[[ Dataset extract, beginning ]]

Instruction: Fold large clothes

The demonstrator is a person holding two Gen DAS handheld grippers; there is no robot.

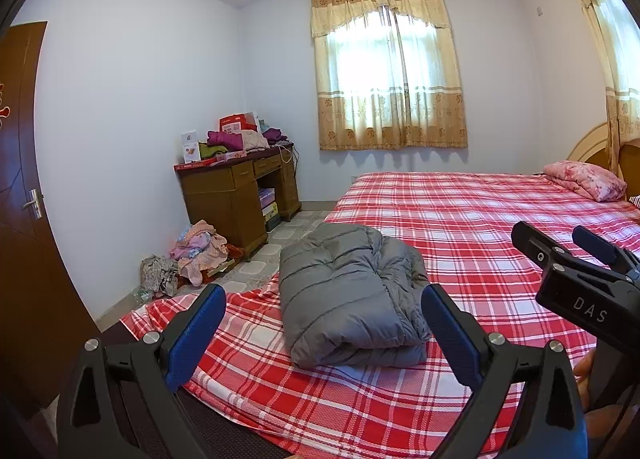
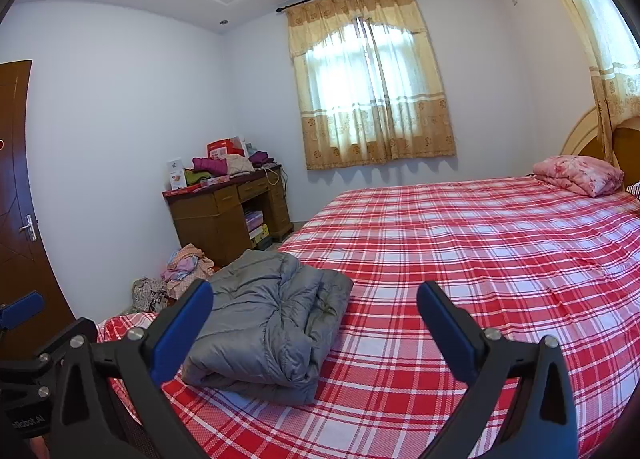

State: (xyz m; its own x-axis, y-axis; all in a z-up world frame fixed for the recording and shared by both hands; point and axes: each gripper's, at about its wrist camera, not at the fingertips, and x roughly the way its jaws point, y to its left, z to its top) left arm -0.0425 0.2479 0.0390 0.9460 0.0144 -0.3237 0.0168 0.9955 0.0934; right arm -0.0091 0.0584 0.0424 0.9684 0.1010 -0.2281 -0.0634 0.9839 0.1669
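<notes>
Left gripper (image 1: 324,323): nearest item in the left wrist view; black frame, blue-padded fingers (image 1: 198,329) spread wide apart, holding nothing, raised above the near edge of the bed (image 1: 480,227).

Right gripper (image 2: 316,323): same make, fingers (image 2: 444,323) likewise wide apart and empty. Also seen from the side at the right of the left wrist view (image 1: 560,247), lettered "DAS"; its fingers there appear parted.

Grey padded jacket (image 1: 352,295): folded into a thick bundle, lying on the bed near its near-left corner, framed between the left gripper's fingers but apart from them. In the right wrist view the jacket (image 2: 264,327) sits left of centre, partly behind the left finger, showing its rumpled right side more fully.

Bed: red-and-white plaid sheet; pink floral pillow (image 1: 584,179) at the far right by the headboard.

Counter (image 1: 240,195): brown wood, against the far-left wall, piled with clothes and boxes.

Clothes heap (image 1: 196,251): on the floor beside the counter; fuller in the left wrist view.

Curtained window (image 1: 388,71): far wall.

Door (image 1: 24,199): far left.

Left wrist view only: what may be a fingertip (image 1: 582,371) at the right edge, blurred.
</notes>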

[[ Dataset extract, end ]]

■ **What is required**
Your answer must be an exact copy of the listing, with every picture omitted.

■ **Answer**
Instruction: Fold large clothes

The demonstrator is a person holding two Gen DAS handheld grippers; there is no robot.


State: (xyz m; its own x-axis, y-axis; all in a z-up world frame fixed for the recording and shared by both hands; point and axes: each gripper's, at about its wrist camera, not at the fingertips, and x roughly the way its jaws point, y to its left, z to its top) left arm -0.0425 0.2479 0.0390 0.9460 0.0144 -0.3237 0.0168 0.9955 0.0934; right arm -0.0091 0.0584 0.0424 0.9684 0.1010 -0.2281 -0.0634 0.9839 0.1669
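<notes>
Left gripper (image 1: 324,323): nearest item in the left wrist view; black frame, blue-padded fingers (image 1: 198,329) spread wide apart, holding nothing, raised above the near edge of the bed (image 1: 480,227).

Right gripper (image 2: 316,323): same make, fingers (image 2: 444,323) likewise wide apart and empty. Also seen from the side at the right of the left wrist view (image 1: 560,247), lettered "DAS"; its fingers there appear parted.

Grey padded jacket (image 1: 352,295): folded into a thick bundle, lying on the bed near its near-left corner, framed between the left gripper's fingers but apart from them. In the right wrist view the jacket (image 2: 264,327) sits left of centre, partly behind the left finger, showing its rumpled right side more fully.

Bed: red-and-white plaid sheet; pink floral pillow (image 1: 584,179) at the far right by the headboard.

Counter (image 1: 240,195): brown wood, against the far-left wall, piled with clothes and boxes.

Clothes heap (image 1: 196,251): on the floor beside the counter; fuller in the left wrist view.

Curtained window (image 1: 388,71): far wall.

Door (image 1: 24,199): far left.

Left wrist view only: what may be a fingertip (image 1: 582,371) at the right edge, blurred.
</notes>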

That finishes the answer to the exercise.